The media debate over the $2 billion American Jobs Plan that President Joe Biden rolled out last week is getting bogged down in a tedious discussion over what, precisely, constitutes “infrastructure.” Republicans and right-wing propagandists have fixated on the inane talking point that too much of the bill goes to policies beyond the “roads and bridges” that they claim constitute infrastructure, and too many journalists at mainstream outlets have taken their bait.
There are a lot of reasons reporters should not seriously entertain this critique. “Infrastructure,” as Biden noted in a Wednesday speech, is a malleable term whose meaning has expanded over time.

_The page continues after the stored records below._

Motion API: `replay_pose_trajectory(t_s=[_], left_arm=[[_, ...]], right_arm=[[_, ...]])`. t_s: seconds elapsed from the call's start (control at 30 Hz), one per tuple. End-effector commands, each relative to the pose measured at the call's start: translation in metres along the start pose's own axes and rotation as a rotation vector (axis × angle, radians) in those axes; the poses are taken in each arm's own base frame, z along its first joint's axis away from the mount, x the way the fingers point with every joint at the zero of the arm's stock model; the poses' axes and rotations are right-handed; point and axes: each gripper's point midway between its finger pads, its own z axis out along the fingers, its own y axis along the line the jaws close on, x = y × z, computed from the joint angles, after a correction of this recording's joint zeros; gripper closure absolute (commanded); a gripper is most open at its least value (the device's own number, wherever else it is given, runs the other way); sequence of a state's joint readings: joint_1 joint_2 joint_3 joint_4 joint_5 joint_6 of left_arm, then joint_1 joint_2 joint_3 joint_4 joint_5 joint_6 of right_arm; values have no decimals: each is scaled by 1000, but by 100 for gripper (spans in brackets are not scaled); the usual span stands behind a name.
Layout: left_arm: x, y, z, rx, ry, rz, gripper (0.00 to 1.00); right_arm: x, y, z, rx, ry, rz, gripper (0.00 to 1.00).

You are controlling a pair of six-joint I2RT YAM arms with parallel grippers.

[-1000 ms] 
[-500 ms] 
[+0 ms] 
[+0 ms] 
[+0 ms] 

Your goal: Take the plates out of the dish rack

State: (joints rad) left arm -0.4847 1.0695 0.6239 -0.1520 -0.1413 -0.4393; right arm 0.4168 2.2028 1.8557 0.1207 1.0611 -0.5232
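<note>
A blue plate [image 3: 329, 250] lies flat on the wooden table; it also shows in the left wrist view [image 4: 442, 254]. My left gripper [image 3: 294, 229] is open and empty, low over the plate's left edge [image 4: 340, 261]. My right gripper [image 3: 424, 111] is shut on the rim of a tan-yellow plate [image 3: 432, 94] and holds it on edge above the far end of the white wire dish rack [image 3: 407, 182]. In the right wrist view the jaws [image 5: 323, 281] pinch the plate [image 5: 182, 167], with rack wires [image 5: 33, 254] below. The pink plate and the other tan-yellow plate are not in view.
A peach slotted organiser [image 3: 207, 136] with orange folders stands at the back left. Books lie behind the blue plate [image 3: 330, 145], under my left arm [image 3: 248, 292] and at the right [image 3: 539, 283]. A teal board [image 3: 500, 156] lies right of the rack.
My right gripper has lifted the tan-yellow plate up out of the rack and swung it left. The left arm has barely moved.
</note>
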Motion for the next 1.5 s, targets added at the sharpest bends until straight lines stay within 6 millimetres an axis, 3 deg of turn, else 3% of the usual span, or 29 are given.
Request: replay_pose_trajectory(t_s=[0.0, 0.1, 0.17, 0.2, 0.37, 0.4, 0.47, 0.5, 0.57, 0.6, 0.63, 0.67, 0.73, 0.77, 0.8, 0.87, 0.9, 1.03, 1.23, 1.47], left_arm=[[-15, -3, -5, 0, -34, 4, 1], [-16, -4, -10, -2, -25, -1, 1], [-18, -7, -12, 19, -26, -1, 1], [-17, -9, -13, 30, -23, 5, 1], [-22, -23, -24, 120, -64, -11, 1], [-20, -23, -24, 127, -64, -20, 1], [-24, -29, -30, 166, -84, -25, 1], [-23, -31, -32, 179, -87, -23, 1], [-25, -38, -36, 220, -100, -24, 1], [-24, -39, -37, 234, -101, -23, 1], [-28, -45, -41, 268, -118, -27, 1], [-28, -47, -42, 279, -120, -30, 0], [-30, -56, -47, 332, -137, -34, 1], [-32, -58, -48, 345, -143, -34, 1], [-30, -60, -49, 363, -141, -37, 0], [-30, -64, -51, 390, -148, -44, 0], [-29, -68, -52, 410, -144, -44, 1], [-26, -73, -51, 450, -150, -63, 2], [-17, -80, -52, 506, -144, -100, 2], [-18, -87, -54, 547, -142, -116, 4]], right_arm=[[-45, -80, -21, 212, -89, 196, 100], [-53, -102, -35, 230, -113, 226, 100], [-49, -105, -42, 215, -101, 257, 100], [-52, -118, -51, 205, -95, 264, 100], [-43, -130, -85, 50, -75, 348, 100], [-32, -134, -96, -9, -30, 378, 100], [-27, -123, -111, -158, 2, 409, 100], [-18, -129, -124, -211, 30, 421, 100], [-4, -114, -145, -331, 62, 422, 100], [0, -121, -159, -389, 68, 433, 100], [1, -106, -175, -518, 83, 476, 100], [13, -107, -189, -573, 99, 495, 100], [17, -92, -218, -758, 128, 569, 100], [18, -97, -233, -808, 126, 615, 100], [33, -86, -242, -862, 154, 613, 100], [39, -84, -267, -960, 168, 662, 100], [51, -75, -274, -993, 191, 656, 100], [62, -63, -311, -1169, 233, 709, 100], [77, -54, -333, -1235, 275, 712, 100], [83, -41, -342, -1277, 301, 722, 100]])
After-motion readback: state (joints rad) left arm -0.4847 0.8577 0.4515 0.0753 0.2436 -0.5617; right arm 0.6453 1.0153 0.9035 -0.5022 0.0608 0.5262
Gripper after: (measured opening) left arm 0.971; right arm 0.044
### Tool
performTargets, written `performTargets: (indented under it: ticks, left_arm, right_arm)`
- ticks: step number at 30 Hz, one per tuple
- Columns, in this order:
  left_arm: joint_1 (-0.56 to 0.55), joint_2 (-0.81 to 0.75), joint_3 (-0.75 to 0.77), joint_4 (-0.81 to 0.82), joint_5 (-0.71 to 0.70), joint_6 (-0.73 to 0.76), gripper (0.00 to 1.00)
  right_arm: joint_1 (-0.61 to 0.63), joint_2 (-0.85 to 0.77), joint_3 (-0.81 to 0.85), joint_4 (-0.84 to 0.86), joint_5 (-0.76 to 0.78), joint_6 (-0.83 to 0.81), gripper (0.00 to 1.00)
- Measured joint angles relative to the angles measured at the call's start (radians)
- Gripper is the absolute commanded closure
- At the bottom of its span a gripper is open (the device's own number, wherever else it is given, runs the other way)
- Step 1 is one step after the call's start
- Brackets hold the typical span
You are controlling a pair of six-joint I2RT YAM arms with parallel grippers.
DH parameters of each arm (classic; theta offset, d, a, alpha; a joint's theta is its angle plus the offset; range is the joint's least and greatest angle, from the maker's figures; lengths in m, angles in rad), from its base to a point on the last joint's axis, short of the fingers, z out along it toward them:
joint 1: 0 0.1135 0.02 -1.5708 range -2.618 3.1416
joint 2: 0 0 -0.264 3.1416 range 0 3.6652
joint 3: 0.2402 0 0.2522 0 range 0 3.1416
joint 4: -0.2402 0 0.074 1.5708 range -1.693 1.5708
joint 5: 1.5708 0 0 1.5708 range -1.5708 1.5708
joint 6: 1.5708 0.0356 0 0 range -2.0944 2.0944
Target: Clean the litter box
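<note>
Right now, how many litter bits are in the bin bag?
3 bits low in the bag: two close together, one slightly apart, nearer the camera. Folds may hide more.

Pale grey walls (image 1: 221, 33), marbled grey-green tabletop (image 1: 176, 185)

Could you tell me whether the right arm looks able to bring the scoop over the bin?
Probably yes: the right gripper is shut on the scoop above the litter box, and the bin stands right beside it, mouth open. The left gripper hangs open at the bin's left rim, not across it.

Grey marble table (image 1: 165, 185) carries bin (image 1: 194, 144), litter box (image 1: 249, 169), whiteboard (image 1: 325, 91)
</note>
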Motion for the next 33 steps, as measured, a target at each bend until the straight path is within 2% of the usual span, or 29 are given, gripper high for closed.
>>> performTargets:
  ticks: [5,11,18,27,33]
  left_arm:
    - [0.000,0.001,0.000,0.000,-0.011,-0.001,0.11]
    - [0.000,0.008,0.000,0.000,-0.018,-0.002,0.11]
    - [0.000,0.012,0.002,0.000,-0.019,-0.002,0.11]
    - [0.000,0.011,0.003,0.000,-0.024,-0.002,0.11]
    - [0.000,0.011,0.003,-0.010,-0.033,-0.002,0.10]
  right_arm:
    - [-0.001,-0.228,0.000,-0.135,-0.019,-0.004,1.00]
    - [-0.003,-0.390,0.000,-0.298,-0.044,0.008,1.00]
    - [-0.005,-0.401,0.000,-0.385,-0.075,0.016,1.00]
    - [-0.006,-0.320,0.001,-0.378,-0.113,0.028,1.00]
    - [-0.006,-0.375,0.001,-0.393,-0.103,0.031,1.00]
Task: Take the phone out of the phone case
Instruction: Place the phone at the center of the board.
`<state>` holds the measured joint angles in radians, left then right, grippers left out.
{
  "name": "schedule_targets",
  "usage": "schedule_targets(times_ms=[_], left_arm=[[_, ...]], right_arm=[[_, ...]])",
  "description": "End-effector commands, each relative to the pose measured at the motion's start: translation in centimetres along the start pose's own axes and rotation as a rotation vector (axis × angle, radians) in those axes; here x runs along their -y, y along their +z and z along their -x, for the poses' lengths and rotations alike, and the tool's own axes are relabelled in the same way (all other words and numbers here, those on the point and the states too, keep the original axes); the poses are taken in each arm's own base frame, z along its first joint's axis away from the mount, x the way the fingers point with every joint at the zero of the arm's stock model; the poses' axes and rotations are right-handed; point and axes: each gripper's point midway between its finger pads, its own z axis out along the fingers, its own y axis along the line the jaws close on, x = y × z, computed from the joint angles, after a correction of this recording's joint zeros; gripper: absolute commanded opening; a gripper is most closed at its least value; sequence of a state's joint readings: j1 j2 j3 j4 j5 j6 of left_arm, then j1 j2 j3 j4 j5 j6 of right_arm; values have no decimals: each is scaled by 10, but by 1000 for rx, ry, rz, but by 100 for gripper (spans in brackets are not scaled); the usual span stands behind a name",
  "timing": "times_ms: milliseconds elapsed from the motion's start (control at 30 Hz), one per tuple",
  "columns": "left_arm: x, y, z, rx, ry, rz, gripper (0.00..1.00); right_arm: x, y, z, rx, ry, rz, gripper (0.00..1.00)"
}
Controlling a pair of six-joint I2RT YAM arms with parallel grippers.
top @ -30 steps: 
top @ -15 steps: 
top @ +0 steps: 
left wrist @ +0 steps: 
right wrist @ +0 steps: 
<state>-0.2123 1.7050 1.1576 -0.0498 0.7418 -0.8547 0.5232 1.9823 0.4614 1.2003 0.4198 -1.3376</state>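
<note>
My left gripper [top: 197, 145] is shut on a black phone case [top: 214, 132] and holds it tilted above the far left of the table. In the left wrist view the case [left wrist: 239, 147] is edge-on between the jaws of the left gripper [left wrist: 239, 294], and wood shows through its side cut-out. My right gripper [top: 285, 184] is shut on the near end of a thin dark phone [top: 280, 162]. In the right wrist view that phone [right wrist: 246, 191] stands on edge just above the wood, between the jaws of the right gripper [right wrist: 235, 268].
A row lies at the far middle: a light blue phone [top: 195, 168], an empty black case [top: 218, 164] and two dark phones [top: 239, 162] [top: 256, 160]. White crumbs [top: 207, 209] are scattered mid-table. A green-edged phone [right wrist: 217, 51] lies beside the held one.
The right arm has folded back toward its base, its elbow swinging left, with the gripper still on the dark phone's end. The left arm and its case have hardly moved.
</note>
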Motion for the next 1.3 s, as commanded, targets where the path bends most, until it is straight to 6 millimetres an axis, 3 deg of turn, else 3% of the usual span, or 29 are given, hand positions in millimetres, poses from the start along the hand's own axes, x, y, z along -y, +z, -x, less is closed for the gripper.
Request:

The plan’s GOP critics are acting in bad faith, as they have previously described many of the policies they complain were included in the plan, like broadband and skills training, as “infrastructure.” The White House proposal is called the American Jobs Plan, not the American Infrastructure Plan, which clearly suggests that it includes items that are not, strictly speaking, infrastructure. And there’s a tradition of including a wide array of proposals in large bills that may be passed under reconciliation rules.
My argument is somewhat different: Who cares?
A new Morning Consult poll shows that the individual planks included in the American Jobs Plan -- from the core “infrastructure” spending on roads and bridges to more tangentially connected policies like increased funding for elder care -- are broadly popular.